Quiere
el calendario que dos fechas bien vestidas coincidan anualmente casi al mismo
tiempo, aunque no ocurra tal ni en sus mensajes ni en su eco: los días
dedicados al trabajo y a las madres, que vienen a inaugurar el presunto esplendor
del mes de mayo.
A
pesar de que ambos soportan un significado más que notable en nuestro existir,
no se muestran de la misma forma ni mucho menos. Mermada la resonancia del
primero en la misma medida en que lo está en la sociedad actual el valor de su
referente, crece en proporción inversa el segundo por más que la maternidad
adquiera en esa misma sociedad nuevas e insospechadas expresiones. Sucede así
que mengua la contundencia externa del primero como lo hace así mismo el
aprecio por su contenido, mientras que el segundo dispara su cotización
sentimental para rozar casi lo patético en algunos casos: hasta la Renfe envía
vídeos por correo electrónico recordando la festividad maternal.
Pero
al cabo no es tanto una asunto de circunstancias lo que aleja un día del otro
como el envoltorio que se ha concedido a la celebración del trabajo o de las
madres.
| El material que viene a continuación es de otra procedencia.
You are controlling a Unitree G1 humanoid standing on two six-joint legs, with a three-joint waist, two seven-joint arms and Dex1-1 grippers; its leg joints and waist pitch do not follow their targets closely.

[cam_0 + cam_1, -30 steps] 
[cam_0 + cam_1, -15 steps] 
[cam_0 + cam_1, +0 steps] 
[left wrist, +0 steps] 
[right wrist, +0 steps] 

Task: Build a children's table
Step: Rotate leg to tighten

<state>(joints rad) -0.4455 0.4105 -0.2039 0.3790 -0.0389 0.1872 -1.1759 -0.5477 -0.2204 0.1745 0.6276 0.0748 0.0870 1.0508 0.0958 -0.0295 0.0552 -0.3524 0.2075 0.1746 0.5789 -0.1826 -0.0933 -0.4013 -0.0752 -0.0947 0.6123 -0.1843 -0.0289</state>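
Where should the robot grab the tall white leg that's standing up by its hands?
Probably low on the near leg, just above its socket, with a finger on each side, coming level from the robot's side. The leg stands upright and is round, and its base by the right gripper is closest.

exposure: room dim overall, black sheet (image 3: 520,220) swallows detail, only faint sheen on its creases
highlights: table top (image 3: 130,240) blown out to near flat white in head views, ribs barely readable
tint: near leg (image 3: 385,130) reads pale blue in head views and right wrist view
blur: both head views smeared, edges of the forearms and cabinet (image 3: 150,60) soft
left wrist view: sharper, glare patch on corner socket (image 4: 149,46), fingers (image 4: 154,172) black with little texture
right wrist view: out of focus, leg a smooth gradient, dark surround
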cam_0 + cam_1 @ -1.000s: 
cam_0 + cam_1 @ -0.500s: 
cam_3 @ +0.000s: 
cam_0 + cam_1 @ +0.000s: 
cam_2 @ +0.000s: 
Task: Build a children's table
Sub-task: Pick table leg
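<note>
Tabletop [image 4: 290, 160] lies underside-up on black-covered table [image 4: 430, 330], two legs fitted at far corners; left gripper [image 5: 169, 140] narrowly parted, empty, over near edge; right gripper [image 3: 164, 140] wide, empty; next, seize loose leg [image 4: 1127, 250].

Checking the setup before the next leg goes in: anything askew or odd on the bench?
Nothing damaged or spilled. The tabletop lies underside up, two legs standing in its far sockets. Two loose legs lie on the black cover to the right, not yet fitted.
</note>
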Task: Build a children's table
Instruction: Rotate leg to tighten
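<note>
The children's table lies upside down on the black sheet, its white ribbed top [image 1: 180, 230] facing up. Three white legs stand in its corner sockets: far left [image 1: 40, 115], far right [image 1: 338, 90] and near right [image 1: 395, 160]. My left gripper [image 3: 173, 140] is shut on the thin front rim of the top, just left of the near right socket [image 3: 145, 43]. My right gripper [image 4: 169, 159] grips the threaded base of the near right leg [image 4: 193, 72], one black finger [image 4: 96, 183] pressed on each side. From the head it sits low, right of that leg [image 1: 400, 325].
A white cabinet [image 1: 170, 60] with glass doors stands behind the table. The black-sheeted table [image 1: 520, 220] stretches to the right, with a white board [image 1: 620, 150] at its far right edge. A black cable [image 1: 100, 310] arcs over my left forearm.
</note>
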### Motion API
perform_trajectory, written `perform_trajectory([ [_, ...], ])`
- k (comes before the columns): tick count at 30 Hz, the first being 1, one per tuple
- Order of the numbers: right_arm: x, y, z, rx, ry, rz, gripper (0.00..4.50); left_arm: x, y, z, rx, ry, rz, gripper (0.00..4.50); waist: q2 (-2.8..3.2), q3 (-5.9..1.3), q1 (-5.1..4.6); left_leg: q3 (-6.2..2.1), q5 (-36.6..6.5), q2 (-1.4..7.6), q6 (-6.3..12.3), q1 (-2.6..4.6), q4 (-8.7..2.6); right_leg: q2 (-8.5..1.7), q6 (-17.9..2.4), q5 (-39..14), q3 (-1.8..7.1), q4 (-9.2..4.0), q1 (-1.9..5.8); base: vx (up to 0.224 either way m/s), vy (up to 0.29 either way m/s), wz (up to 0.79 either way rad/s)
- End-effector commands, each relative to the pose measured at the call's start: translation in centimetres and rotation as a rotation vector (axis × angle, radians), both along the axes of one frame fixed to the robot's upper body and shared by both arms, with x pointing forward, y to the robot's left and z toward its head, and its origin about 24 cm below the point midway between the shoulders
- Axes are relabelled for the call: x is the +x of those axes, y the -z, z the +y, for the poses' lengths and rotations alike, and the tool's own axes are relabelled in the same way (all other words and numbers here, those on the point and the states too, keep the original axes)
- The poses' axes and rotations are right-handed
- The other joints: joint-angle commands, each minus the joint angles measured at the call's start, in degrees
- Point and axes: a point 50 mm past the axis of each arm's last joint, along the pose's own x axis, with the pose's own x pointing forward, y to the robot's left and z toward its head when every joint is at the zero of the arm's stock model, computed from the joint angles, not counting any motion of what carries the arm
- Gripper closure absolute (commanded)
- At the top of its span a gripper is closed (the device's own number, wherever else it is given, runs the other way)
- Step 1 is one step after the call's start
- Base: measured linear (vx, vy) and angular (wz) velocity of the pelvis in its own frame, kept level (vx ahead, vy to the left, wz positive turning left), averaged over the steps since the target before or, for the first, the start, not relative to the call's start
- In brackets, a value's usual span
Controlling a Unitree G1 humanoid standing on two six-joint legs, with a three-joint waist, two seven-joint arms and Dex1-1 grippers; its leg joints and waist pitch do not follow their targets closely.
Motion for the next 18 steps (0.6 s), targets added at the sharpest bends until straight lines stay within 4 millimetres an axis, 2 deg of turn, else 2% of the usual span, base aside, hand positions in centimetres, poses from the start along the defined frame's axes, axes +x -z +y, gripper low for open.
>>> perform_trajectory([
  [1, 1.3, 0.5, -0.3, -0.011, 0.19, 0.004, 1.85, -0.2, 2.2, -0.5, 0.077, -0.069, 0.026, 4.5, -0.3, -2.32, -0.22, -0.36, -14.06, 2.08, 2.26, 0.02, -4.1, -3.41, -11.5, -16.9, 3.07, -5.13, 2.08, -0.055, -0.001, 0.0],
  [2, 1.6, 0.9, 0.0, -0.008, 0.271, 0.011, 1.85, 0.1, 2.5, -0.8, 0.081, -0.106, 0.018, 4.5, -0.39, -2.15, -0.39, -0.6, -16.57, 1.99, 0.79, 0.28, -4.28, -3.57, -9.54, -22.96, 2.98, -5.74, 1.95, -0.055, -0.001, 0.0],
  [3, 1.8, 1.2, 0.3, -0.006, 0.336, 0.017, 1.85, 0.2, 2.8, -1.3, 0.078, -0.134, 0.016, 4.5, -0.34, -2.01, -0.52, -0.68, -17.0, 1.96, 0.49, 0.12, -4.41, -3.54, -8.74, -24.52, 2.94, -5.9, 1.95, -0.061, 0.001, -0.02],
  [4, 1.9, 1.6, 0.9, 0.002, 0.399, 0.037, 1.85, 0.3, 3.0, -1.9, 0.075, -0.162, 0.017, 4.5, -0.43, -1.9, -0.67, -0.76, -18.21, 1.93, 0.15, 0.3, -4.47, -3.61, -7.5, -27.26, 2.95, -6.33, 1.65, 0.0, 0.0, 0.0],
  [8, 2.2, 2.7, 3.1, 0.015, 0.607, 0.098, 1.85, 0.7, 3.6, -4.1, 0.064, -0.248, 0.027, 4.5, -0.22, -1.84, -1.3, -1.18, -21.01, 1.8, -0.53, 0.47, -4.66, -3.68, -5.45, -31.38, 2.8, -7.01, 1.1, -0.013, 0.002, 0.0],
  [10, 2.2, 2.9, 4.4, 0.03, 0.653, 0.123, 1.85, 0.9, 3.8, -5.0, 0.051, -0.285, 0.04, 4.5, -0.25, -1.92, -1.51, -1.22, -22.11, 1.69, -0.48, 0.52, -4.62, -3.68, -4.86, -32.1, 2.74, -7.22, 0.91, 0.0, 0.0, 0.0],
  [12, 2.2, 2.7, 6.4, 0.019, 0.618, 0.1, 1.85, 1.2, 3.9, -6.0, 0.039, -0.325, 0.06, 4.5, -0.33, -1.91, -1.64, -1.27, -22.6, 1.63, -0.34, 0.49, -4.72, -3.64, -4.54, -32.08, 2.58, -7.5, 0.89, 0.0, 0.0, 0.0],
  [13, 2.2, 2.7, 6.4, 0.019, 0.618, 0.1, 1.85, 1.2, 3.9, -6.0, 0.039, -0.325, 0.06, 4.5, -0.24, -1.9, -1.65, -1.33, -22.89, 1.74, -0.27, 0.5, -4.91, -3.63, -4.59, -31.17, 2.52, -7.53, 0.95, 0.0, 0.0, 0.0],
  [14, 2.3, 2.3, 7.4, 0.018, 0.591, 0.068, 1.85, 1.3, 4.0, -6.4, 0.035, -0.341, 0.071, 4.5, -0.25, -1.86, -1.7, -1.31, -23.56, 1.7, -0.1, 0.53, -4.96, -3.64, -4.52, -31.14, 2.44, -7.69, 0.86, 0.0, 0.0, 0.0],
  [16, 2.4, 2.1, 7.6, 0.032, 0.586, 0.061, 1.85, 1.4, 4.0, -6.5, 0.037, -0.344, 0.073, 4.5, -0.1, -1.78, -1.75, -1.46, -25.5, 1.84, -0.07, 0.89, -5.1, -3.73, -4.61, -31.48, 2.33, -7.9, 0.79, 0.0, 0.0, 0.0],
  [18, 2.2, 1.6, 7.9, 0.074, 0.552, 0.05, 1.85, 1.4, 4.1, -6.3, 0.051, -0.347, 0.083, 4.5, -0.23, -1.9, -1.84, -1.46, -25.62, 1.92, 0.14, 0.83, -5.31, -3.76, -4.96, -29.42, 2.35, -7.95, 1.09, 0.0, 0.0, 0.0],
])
Si bien se mira, es el comercio la auténtica seña distintiva. Mientras
que el trabajo no da ni para vender un clavel, las madres son un negocio de primer
orden, tal y como se deduce del hecho de que incluso la empresa ferroviaria se
cuele en el convite. Sobre todo porque los afectos, que son terrenos abonados
para el marketing, hacen de ellas materia más que comerciable.
Lo
cual que volvemos a situarnos en una de las claves de nuestro tiempo. Si a
finales del siglo pasado se consideraba que nada era si no se retransmitía por
televisión, parece evidente que en esta época, saturados de pantallas, sólo se
es conforme a la capacidad de ser convertidos en mercancía. Cierto que las
madres son mucho más que un sorteo extraordinario de lotería o un anaquel
vistoso de un almacén. Pero eso es debido a la segunda cualidad que las abriga,
el sentir, que es también sustancia resbaladiza para el juicio.